Moreover, I get confused when I am told to "slow the spread". Why would we want to slow the spread and allow the virus to hang around as long as possible? Like influenza, viruses come on the scene, have their way, and then go away. People get the flu, develop antibodies, herd immunity is attained and society continues. It would seem that rather than slowing the spread, another strategy would be to quicken its pace of departure.

The virus lurks, just waiting to strike at the people who have not attained antibodies or immunity yet. I'd rather see 99% get the virus, recover and live in normalcy than for people to never develop immunity and allow the virus to continue to lurk and strike from the shadows. A recent Danish study suggests that mask wearing to reduce the contraction of Covid-19 is not conclusive. Strict social distancing policies don't always align with Covid-19 cases in states (citation).

The United States has implemented a balanced strategy, not completely shutting down, but not entirely open, either. However, this half-way strategy doesn't seem to be working if we take as truth the numbers out of the USA and China. The virus continues. Why? Some say it's because people have not followed along with wearing their masks in public. Where I live every store, shop, bank, church, etc. requires the wearing of masks. But total compliance will never be had. The mask slips down under the nose. People can forget to wear it. Forcing people to wear masks in their homes is just not realistic.

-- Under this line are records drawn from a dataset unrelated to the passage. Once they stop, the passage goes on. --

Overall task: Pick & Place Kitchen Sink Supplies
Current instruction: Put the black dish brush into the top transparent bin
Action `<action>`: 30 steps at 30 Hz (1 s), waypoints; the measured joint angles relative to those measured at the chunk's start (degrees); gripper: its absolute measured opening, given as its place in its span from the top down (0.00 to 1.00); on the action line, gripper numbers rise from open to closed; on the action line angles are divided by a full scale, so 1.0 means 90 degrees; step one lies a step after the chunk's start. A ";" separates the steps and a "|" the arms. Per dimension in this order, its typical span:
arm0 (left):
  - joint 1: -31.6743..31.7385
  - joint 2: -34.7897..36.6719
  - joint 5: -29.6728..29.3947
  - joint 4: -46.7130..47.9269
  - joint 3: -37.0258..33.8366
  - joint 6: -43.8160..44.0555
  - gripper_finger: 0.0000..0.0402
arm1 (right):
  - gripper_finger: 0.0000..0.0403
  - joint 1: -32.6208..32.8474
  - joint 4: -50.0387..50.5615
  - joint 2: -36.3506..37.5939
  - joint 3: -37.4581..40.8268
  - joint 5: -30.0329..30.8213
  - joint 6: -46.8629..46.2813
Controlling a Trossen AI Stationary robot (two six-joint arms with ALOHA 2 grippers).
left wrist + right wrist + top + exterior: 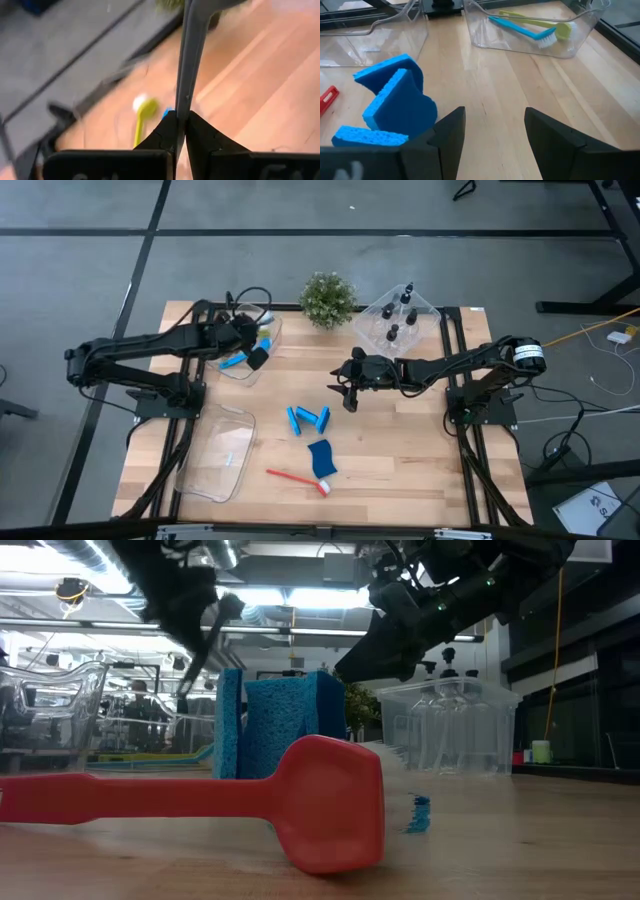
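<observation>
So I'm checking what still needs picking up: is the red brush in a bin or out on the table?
Out. The red brush lies flat on the bare table, beside the near bin.

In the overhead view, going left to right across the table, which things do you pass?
Empty clear bin → red brush → blue sponge pieces → small potted plant → right gripper → clear bin with black-capped bottles. The brush bin under the left gripper overlaps the empty bin's span, so I leave it out.
</observation>
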State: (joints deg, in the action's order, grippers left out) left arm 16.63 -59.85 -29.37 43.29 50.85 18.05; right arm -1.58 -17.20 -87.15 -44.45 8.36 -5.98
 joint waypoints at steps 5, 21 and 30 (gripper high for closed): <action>0.0371 -0.0392 0.0220 0.0972 0.0000 0.0315 0.97 | 0.49 0.0000 0.0001 0.0000 0.0000 0.0000 -0.0003; 0.1094 -0.2108 0.1127 0.1928 -0.0002 0.0006 0.96 | 0.49 0.0000 0.0214 0.0000 -0.0002 0.0004 -0.0165; 0.1216 -0.2285 0.1042 0.1810 -0.0002 -0.0205 0.90 | 0.49 0.0000 0.0256 0.0000 0.0000 0.0005 -0.0167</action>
State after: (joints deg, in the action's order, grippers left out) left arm 27.57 -80.41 -19.99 59.58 50.83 16.21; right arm -1.58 -14.90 -87.15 -44.45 8.40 -7.48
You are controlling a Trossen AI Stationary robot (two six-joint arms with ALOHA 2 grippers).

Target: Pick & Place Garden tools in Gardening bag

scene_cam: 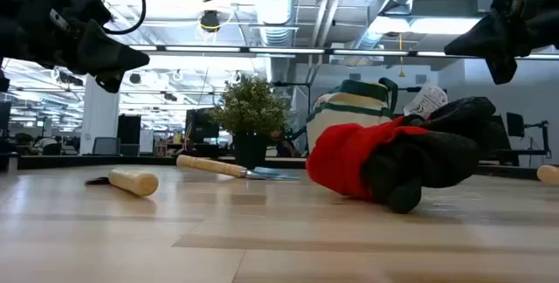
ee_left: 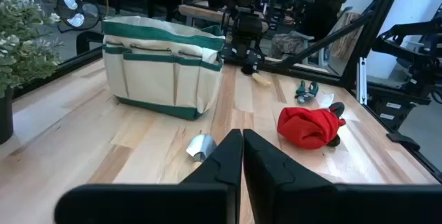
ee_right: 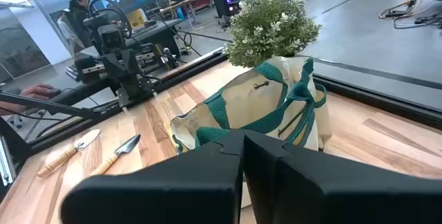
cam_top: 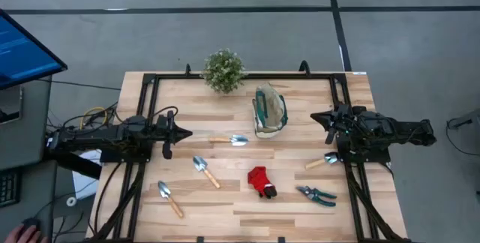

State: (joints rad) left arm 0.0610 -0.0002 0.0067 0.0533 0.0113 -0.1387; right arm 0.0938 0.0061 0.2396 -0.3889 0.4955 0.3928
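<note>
The table (cam_top: 247, 205) is made of light wood. Near the front edge lie three things. A trowel (cam_top: 169, 198) is at the front left, with its blade pointing up and left. The glove (cam_top: 262, 182) is red and black and lies in the middle. The shears (cam_top: 316, 194) have teal handles and lie at the front right, just beside the right arm's frame.

A bit farther back, a second trowel (cam_top: 205, 171) lies left of the glove. A third trowel (cam_top: 322, 160) lies on the right, close under the right arm.

Next come the two arms, one at each side. The left gripper (cam_top: 182, 133) is up in the air over the left side of the table and points to the right. Its fingers (ee_left: 224, 162) are pressed together and hold nothing. The right gripper (cam_top: 318, 117) is up in the air over the right side and points to the left. Its fingers (ee_right: 228, 156) are together too, with nothing in them.

Between the arms, a fourth trowel (cam_top: 229, 139) lies flat, just right of the left gripper. The bag (cam_top: 269, 111) is beige with teal trim. It sits behind that trowel, near the middle of the table, and no tool shows in it.

Farthest back, a plant (cam_top: 223, 70) stands at the table's back edge, left of the bag.
</note>
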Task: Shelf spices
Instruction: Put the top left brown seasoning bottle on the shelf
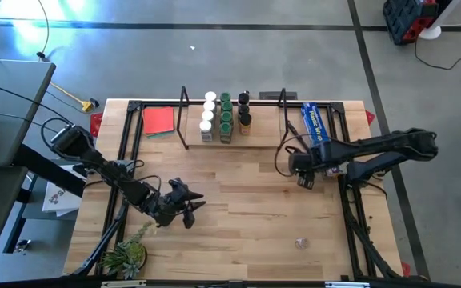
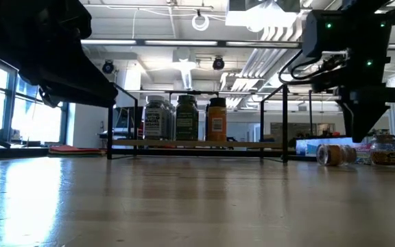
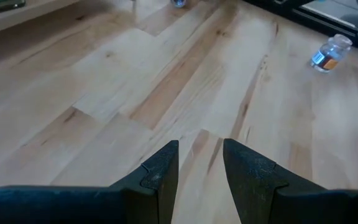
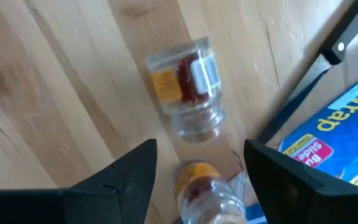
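Right end effector [image 4: 197, 180] (fingers apart) over fallen jars [image 4: 185, 87].

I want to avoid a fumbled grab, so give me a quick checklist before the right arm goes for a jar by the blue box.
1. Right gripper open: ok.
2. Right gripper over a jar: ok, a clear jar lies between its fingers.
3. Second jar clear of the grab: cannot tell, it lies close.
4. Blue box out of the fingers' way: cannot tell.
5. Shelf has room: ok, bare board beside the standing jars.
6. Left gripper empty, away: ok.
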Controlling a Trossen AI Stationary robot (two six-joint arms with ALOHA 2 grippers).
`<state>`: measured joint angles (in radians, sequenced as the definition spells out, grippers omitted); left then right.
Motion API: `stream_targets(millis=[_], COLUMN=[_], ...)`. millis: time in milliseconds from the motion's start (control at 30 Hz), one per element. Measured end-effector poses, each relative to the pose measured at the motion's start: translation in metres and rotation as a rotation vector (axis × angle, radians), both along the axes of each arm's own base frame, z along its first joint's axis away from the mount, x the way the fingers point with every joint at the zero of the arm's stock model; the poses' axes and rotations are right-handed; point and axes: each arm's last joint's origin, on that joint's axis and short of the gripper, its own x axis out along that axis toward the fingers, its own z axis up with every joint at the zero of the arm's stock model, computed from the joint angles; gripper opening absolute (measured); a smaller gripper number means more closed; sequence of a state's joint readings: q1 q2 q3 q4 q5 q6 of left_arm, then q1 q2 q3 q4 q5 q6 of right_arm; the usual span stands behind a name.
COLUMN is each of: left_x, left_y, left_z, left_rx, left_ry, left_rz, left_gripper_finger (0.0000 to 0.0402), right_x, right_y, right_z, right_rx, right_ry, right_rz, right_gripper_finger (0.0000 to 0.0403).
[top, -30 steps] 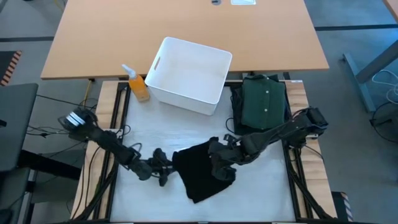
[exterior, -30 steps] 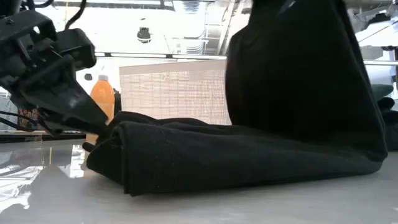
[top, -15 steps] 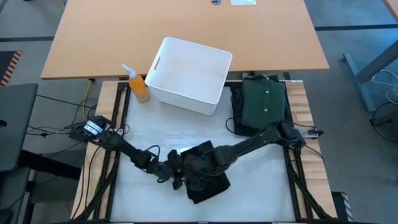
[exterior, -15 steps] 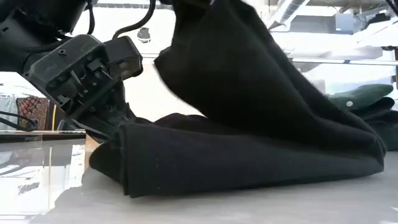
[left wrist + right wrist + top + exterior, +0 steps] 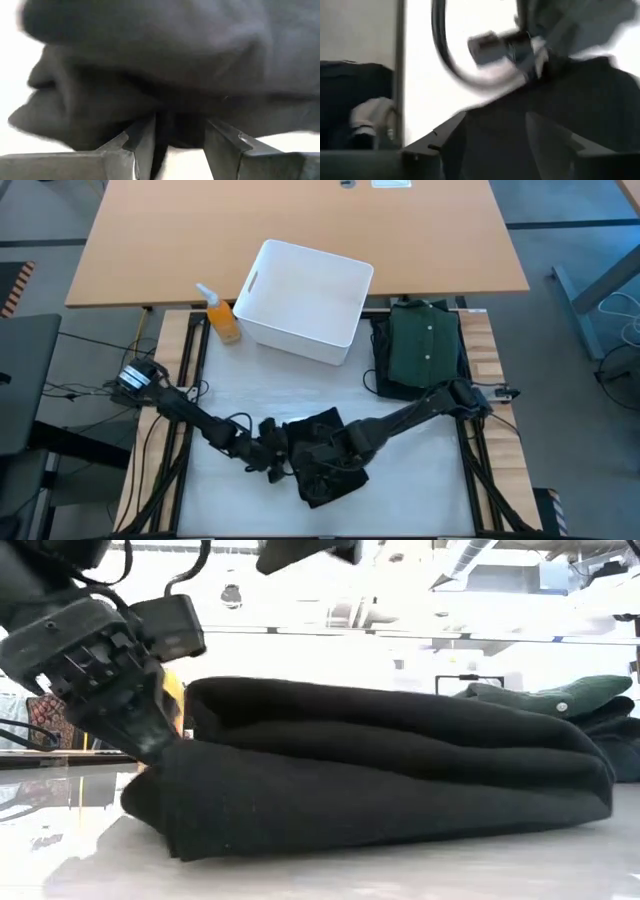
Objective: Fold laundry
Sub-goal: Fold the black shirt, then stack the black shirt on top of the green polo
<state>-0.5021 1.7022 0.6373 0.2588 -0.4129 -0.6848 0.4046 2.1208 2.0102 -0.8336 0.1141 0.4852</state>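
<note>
Watching the black garment (image 5: 327, 458) lying in stacked folds on the near middle of the white tabletop (image 5: 420, 480), stretching roughly left to right, folded edge facing left.

Catching the left tool (image 5: 268, 461) reaching in low from the left, pressing right against that left edge of the garment. Seeing cloth bunched at its tip in the left wrist view, but not being able to tell whether clamping or merely nudging.

Spotting the right tool (image 5: 343, 450) coming across from the right, hanging over the top layer of the garment, jaws spread wide and carrying nothing, dark cloth lying just beneath.

Judging the next move as turning on this: garment sitting between the two tools, left tool at the left end along the long axis, right tool above the middle. Reckoning the right tool nearer to the top flap, so better placed for pressing or smoothing; the left better placed for squaring up the left edge.

Noting the green shirt (image 5: 427, 345) resting folded at the far right, well apart from the action, beside the white bin (image 5: 258, 280) at the far middle.
</note>
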Motion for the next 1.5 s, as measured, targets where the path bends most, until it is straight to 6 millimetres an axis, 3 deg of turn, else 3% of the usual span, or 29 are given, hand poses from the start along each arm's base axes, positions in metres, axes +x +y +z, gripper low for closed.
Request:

Perhaps we should allow people to make up their own minds. If they are worried about getting the virus, then they shouldn't go out or wear masks as a choice but not a mandate. If 99% of those who have had the virus recover and then obtain immunity (not proven but suggested as with other viruses), it seems like the coronavirus would more likely go away by not social distancing and living normal lives, and not continuing as a grey cloud waiting to drop rain. Societies are simply not accustomed to setting rules for everyone for what happens to 1% of the people.

Yes, the vaccine is here and ready for implementation, but I don't hear anyone saying we are going to change our mitigation strategy anytime soon. I would rather get the virus and recover (hopefully) rather than not get it and have to continue for years with a social distancing strategy that may be putting the virus at bay, but is certainly not vanquishing it.

Many schools across the country continue to be shut down and relegate to online learning which isn't the ideal way to learn, even though children are least likely to contract it This is absolutely harmful to children and families. In-person learning, especially for youngsters is optimal.

I have been a teacher for many years. I had always heard that teachers generally have a better immune system than other professionals. "Studies show that constant exposure to pathogens strengthens an immune system and fights future related infections. That’s why most teachers feel less sick after remaining in the same school for an extended time.... A class full of children is a breeding ground for pathogens. Repeated exposure to similar pathogens helps teachers build a very strong immune response (although lifestyle and genetics play a role too)." That said, strict social distancing policies may hold off the 'rona for a time span which in turn also weakens people's' immune systems.

This continued struggle between the good of the collective versus the primacy of the individual will continue, as well as the coronavirus, unless the wearing of masks become an all or nothing strategy.